Problem details
Retype the whole listing below exactly, keeping every picture out of it.

Dataset section

Segment Open

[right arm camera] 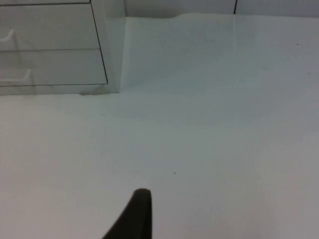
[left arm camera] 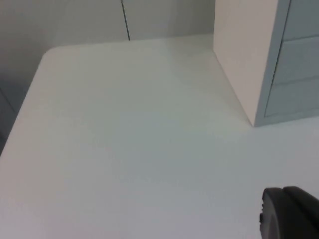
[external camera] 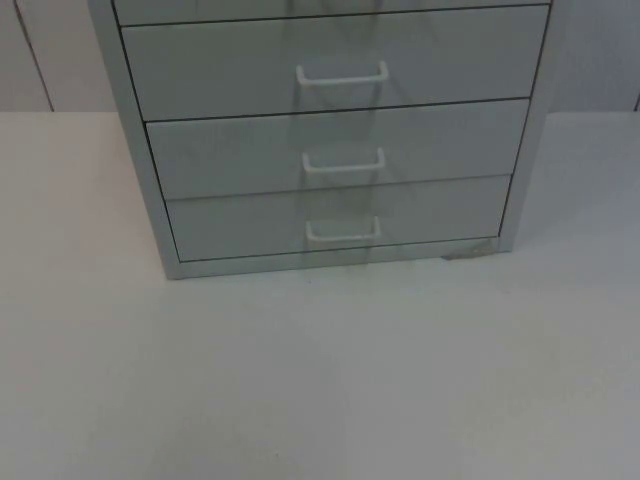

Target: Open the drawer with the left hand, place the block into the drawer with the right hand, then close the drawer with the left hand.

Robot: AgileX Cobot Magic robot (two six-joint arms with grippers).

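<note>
You have the left end effector (left arm camera: 289, 211) hanging over bare desk (external camera: 320, 380) off the left flank of the drawer cabinet (external camera: 335, 150); one black fingertip (left arm camera: 291, 209) is in its wrist view, so you cannot tell whether it is spread or closed. Judgement: it waits there so its path to a handle stays open. On the cabinet front, count three full drawers, all shut flush, plus the lower edge of a fourth above them. Count three white bail handles, one per drawer, stacked in a column: upper handle (external camera: 341, 74), middle handle (external camera: 343, 162), lower handle (external camera: 342, 233). To the right of the cabinet, the right end effector (right arm camera: 134, 216) also hovers over bare desk, near the cabinet's right front corner; again one fingertip (right arm camera: 137, 209), grip state unknown. You cannot locate the block here. Judgement: task not begun; opening a drawer comes first.
</note>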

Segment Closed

Answer box
[right arm camera] 
[left arm camera] 
[external camera] 

Target: Open the drawer with the left hand, place the block into the drawer with the right hand, then close the drawer with the left hand.

Robot: AgileX Cobot Magic robot (two six-joint arms with grippers).

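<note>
You have the left end effector (left arm camera: 289, 211) hanging over bare desk (external camera: 320, 380) off the left flank of the drawer cabinet (external camera: 335, 150); one black fingertip (left arm camera: 291, 209) is in its wrist view, so you cannot tell whether it is spread or closed. Judgement: it waits there so its path to a handle stays open. On the cabinet front, count three full drawers, all shut flush, plus the lower edge of a fourth above them. Count three white bail handles, one per drawer, stacked in a column: upper handle (external camera: 341, 74), middle handle (external camera: 343, 162), lower handle (external camera: 342, 233). To the right of the cabinet, the right end effector (right arm camera: 134, 216) also hovers over bare desk, near the cabinet's right front corner; again one fingertip (right arm camera: 137, 209), grip state unknown. You cannot locate the block here. Judgement: task not begun; opening a drawer comes first.
</note>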

Nothing remains to be added to the response.